Conversei com outras duas enfermeiras que discordavam da entrega do kit covid e também foram demitidas. Nenhuma quis se identificar por medo de sofrer mais represálias. “O diretor da UBS e a secretária de saúde me obrigaram a ir distribuir os kits com minha equipe. Eu achei isso totalmente irregular e fiz comentários na sala onde tinham pessoas próximas a eles. Fui entregar os kits por medo de perder o emprego, mas não adiantou nada”, contou uma das profissionais. A outra enfermeira, que também me disse ter sido demitida após criticar a distribuição dos kits, conseguiu o emprego de volta por decisão judicial. “Não justificaram nada para fazer meu desligamento, então recorri à justiça”.
O kit era entregue armazenado em pequenos sacos plásticos com os dizeres “farmácia covid-19”. Aos moldes do aplicativo TrateCov, depois descontinuado pelo governo federal, a “receita” era igual para todas as pessoas – dois comprimidos de ivermectina por dois dias seguidos e um comprimido de vitamina D também por dois dias; já os comprimidos de vitamina C e de zinco deveriam ser tomados por sete dias. Questionei a prefeitura sobre o kit e as demissões, mas não obtive resposta.
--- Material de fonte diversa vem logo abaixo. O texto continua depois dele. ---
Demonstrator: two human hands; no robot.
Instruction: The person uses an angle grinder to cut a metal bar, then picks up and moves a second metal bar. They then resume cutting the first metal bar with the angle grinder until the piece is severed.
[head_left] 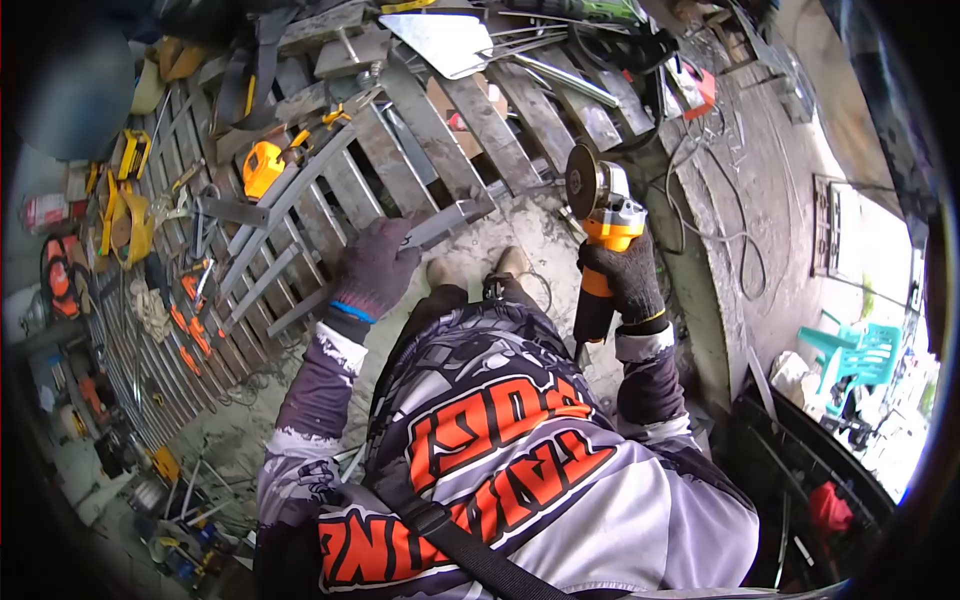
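- Left hand [377,268]: fingers closed on metal bar [442,224], eleven o'clock.
- Right hand [628,278]: fingers gripping angle grinder [614,222], two o'clock.
- Teal chair [866,354]: three o'clock.

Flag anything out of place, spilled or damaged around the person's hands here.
No spill or clear damage shows. The untidy part is the thin cable, looping loosely beside the grinder, which looks like a snag risk; orange tools also lie scattered across the slats.

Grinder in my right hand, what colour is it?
The grinder is orange and black with a silver-grey front, best seen in the head view.
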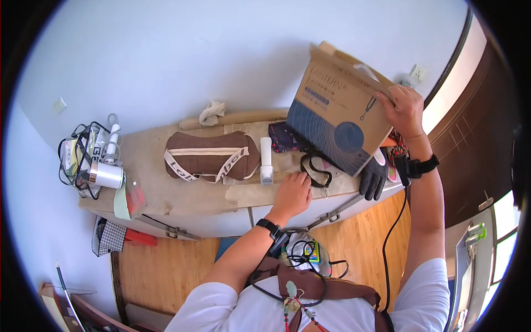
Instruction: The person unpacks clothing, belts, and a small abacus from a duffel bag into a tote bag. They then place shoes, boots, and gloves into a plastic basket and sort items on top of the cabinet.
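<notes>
A cardboard box [343, 105] with a blue printed lower part is tilted above the right end of the cabinet top. My right hand [405, 110] grips its upper right edge, thumb on the printed face. My left hand [295, 193] is low at the cabinet's front edge, its fingers curled in beside a looped black strap [319, 184]; what they hold, if anything, is hidden. Just left of that hand stands a white object with a clear end [266, 157]. A dark patterned pouch [283, 136] lies partly behind the box, and a black glove [373, 180] hangs at its lower right.
A brown bag with lettered straps [213, 156] lies mid-cabinet on the brown covering [155, 193]. At the left are a clear black-edged bag [83, 155] and a white cylinder [108, 175]. A black cable [385, 243] hangs from my right wrist. A stuffed bag [310, 252] sits below the cabinet.
</notes>
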A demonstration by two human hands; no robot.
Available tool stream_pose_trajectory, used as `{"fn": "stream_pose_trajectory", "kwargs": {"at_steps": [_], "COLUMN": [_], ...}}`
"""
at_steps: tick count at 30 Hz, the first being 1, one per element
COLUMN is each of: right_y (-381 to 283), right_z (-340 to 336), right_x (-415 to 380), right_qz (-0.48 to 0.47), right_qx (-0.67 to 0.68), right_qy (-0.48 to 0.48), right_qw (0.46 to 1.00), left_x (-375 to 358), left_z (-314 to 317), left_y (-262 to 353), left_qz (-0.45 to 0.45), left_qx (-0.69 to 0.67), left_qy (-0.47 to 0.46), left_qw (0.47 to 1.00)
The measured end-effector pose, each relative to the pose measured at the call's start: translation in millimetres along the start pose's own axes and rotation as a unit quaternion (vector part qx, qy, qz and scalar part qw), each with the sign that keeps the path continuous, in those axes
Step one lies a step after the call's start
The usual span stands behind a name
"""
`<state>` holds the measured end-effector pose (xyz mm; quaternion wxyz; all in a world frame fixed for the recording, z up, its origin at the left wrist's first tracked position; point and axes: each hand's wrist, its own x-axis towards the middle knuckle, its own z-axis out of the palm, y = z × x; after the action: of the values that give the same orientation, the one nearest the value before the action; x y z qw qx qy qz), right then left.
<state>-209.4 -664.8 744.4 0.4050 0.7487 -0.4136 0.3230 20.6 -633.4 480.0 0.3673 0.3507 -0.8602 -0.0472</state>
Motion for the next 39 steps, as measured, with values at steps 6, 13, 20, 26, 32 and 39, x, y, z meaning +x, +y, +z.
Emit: {"fn": "stream_pose_trajectory", "kwargs": {"at_steps": [6,13,20,26,32,39], "right_y": [-23,-18,-13,-41,2,120], "right_z": [51,105,82,105,39,27], "right_x": [36,46,30,-69,-80,-235], "right_qz": [-0.150,-0.059,-0.089,-0.016,0.123,0.628], "right_qx": [0.021,0.049,-0.002,0.107,0.273,-0.104], "right_qy": [0.063,0.124,0.195,0.124,-0.006,-0.128], "right_qw": [0.987,0.989,0.977,0.986,0.954,0.761], "left_x": [-8,5,6,6,0,4], "left_z": [8,5,10,7,11,10], "left_y": [0,6,4,6,7,11], "left_qz": [-0.011,-0.006,0.030,0.029,0.026,0.012], "left_qx": [0.017,0.023,0.047,0.070,0.079,0.090], "left_qy": [-0.006,-0.046,-0.046,-0.057,-0.057,-0.061], "left_qw": [1.000,0.999,0.997,0.996,0.995,0.994]}}
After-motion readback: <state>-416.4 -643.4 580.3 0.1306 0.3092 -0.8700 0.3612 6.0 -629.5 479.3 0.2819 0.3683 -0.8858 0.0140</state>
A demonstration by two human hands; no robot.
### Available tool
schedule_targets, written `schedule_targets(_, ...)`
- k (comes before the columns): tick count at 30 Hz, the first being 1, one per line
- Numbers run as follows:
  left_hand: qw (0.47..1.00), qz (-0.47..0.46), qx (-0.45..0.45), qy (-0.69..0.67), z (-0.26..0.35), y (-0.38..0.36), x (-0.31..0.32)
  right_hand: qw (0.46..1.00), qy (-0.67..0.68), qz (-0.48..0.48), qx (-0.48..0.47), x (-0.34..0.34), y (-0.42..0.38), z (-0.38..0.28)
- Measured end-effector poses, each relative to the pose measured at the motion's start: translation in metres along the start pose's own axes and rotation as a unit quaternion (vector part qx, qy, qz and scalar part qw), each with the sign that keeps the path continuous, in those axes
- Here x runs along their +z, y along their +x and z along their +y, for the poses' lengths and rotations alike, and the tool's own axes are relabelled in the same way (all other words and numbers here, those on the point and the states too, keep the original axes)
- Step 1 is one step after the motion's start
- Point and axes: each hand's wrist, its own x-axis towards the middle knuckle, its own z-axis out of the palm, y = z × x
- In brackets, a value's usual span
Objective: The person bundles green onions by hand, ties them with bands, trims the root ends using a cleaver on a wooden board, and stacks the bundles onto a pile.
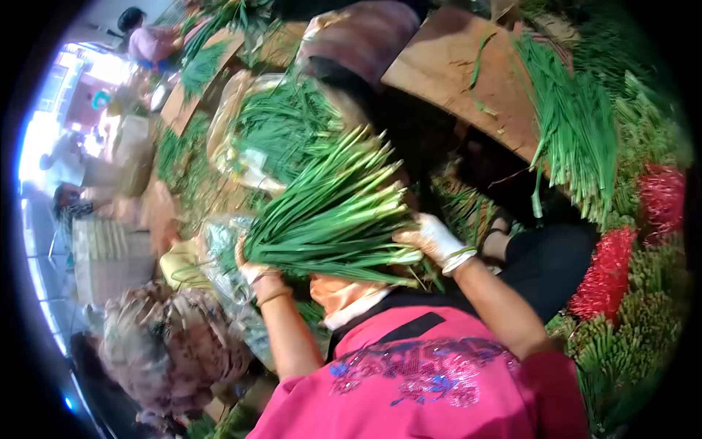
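Pink sequinned top point(431, 369): nearest
My left hand point(257, 272), right hand point(433, 240): half-closed on long green stalks point(322, 208)
White ends point(387, 208): firmer grip; likely light, bendy

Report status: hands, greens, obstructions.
Left hand gripping green bunch by leaves. Right hand at pale stem ends. Clear plastic close beside left hand.

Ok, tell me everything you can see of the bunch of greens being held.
The bunch is long, slim green leaves with pale, whitish stem ends, loosely fanned; no tie shows. It is held slantwise, the left hand at the leafy part and the right hand at the lower pale ends.
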Motion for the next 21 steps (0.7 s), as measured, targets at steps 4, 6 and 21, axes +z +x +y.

Mostrei a prescrição ao infectologista Bruno Ishigami, que acompanha pacientes infectados pelo novo coronavírus desde o início da pandemia e faz parte da equipe do Hospital Universitário Oswaldo Cruz, em Pernambuco, referência no atendimento da covid-19. Segundo ele, apesar da dose indicada na receita ser muito baixa para causar hepatite medicamentosa, um dos riscos do uso indiscriminado de ivermectina, a medicação tampouco tem qualquer efeito contra a covid-19. “Para maioria das pessoas, não faz mal, mas simplemente não serve para nada, é apenas enganação”.
É também desperdício de dinheiro público. Ao todo, foram distribuídos 150 mil kits em Macapá, que custaram cerca de R$ 3 milhões aos cofres do município, como revelou o UOL em março.
Presidente do Conselho Regional de Enfermagem do Amapá, o Coren-AP, Emília Pimentel disse que a entidade recebeu mais de 10 denúncias anônimas de profissionais que se sentiram coagidos a distribuir medicamentos sem prescrição médica. Elas serviram de base para o Coren abrir um processo administrativo.
Em 18 de março de 2021, o Coren do Amapá publicou uma decisão proibindo a categoria de prescrever, fracionar e distribuir remédios que não estivessem previamente estabelecidos em programas de saúde pública. O caso também foi encaminhado ao Ministério Público Estadual e o Ministério Público Federal que irá decidir se investiga ou não a atuação da prefeitura de Macapá.